▶ _THE TASK_
Could you filter the material and copy every line where the word "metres" occurs?

----------

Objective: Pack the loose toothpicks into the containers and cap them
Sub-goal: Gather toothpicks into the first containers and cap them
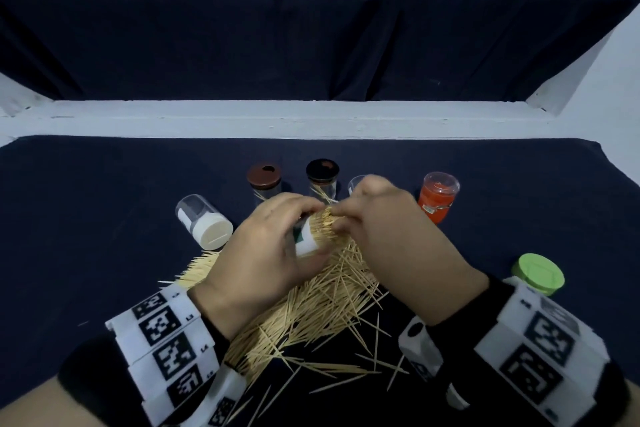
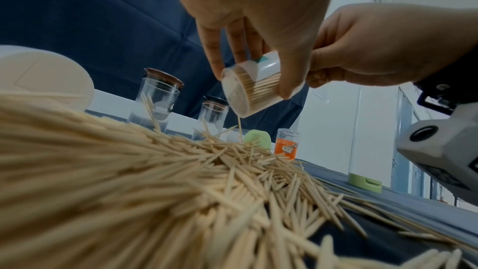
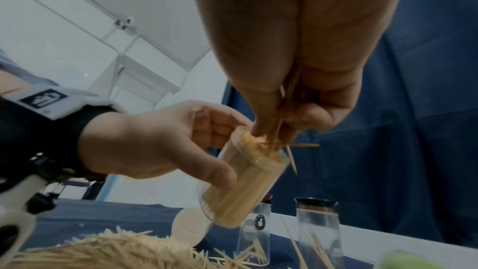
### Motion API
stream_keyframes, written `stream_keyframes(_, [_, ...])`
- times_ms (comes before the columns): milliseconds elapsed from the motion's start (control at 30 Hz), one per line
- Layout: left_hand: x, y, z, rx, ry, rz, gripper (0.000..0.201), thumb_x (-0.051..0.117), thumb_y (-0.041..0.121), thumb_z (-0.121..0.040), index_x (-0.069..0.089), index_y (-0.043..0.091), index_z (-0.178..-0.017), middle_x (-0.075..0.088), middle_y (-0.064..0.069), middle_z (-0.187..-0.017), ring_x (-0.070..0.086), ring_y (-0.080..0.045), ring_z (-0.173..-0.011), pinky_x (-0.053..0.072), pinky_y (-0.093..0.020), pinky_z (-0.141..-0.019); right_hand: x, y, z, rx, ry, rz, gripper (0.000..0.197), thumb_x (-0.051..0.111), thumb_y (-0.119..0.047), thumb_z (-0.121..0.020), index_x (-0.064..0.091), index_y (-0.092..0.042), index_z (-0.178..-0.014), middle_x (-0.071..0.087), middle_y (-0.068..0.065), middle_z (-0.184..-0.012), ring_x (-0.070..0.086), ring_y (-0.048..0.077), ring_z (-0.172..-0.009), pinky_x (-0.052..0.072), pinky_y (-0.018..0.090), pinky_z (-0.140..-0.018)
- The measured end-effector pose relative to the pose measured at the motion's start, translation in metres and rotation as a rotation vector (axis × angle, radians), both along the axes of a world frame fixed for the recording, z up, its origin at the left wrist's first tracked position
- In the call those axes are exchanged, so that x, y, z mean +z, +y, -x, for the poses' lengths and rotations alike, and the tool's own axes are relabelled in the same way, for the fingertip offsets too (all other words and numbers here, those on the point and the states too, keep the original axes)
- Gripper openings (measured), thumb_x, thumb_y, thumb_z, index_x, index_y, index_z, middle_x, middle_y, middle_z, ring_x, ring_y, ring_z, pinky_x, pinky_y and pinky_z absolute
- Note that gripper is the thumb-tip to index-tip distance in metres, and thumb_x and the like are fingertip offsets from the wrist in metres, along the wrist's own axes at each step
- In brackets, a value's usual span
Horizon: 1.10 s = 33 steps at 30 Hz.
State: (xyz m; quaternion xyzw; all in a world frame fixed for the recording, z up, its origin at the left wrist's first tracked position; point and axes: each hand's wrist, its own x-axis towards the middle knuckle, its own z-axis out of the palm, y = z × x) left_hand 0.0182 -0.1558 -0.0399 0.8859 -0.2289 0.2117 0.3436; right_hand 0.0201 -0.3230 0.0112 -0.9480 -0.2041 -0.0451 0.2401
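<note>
My left hand (image 1: pixel 277 239) grips a clear round container (image 1: pixel 313 236) packed with toothpicks, tilted, above the table. In the left wrist view the container (image 2: pixel 252 87) hangs over the pile, fingers and thumb round it. My right hand (image 1: pixel 367 215) pinches a few toothpicks (image 3: pixel 278 130) and pushes them into the container's open mouth (image 3: pixel 258 146); one toothpick (image 3: pixel 292 159) sticks out over the rim. A large pile of loose toothpicks (image 1: pixel 322 302) lies on the dark cloth under both hands. The container's own cap cannot be told apart.
A capped white-lidded container (image 1: pixel 204 222) lies on its side at left. Two clear jars with a brown lid (image 1: pixel 264 180) and a black lid (image 1: pixel 322 172) stand behind, a few toothpicks inside. An orange container (image 1: pixel 438 196) stands right; a green lid (image 1: pixel 538 274) lies near right.
</note>
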Motion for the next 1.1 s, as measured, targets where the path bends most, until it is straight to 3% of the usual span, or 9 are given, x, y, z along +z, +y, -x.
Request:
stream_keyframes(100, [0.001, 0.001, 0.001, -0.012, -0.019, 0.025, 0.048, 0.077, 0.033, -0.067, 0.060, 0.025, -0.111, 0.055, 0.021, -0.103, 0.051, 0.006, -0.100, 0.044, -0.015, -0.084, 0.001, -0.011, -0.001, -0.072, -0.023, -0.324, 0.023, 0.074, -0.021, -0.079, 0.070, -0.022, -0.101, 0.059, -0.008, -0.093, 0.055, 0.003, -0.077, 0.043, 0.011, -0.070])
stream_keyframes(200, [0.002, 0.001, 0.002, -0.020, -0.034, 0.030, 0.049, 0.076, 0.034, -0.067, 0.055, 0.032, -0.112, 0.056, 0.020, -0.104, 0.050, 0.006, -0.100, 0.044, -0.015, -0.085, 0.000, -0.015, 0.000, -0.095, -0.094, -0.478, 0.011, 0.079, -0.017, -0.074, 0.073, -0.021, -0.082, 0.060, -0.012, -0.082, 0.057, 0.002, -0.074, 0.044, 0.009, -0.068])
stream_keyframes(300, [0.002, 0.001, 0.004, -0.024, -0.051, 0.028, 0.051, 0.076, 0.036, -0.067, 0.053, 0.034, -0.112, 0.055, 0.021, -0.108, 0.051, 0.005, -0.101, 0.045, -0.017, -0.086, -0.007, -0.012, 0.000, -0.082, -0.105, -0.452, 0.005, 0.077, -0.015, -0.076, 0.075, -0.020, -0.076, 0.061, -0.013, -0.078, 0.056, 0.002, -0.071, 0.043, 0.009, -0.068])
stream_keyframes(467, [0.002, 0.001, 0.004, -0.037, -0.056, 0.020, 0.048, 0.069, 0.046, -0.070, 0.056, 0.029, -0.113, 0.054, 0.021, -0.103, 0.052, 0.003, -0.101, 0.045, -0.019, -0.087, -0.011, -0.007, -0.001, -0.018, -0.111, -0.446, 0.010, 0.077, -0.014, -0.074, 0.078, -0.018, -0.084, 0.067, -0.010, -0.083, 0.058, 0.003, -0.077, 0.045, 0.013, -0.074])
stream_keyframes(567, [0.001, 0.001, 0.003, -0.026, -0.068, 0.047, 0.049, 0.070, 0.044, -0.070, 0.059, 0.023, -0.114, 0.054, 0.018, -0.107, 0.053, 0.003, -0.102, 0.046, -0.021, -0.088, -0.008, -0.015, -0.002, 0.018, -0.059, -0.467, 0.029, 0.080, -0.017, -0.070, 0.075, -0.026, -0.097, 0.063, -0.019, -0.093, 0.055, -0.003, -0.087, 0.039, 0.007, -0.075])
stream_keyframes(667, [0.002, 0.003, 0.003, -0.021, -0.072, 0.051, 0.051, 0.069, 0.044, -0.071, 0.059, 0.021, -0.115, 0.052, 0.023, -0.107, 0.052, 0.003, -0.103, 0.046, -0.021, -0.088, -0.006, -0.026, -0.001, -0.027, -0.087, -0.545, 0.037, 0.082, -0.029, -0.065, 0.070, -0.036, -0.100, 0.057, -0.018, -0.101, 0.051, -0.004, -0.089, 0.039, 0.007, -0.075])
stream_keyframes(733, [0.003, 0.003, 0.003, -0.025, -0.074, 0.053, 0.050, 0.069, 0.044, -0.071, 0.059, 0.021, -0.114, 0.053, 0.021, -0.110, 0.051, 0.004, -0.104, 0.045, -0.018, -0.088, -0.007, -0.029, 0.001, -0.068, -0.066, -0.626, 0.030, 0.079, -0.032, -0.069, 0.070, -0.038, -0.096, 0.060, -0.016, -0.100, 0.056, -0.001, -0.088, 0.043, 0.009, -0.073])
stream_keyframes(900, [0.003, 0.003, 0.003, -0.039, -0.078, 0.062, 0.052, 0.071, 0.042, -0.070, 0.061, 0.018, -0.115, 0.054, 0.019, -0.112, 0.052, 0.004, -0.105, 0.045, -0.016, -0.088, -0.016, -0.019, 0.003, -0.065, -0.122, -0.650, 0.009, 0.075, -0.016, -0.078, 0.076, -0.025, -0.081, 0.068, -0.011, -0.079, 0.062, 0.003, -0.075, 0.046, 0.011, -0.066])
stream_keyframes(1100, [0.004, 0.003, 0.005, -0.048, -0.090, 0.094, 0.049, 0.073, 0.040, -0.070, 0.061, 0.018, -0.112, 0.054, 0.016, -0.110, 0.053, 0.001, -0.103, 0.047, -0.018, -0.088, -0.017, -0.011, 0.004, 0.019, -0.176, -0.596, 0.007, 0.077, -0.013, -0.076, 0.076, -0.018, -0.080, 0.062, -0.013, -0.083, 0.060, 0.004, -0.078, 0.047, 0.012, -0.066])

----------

▶ _TASK ANSWER_
- The measured end-effector pose relative to the pose measured at the motion's start, translation in metres and rotation as a rotation vector (axis × angle, radians), both along the axes of a world frame fixed for the recording, z up, its origin at the left wrist's first tracked position
- Note that gripper is the thumb-tip to index-tip distance in metres, and thumb_x and the like are fingertip offsets from the wrist in metres, along the wrist's own axes at each step

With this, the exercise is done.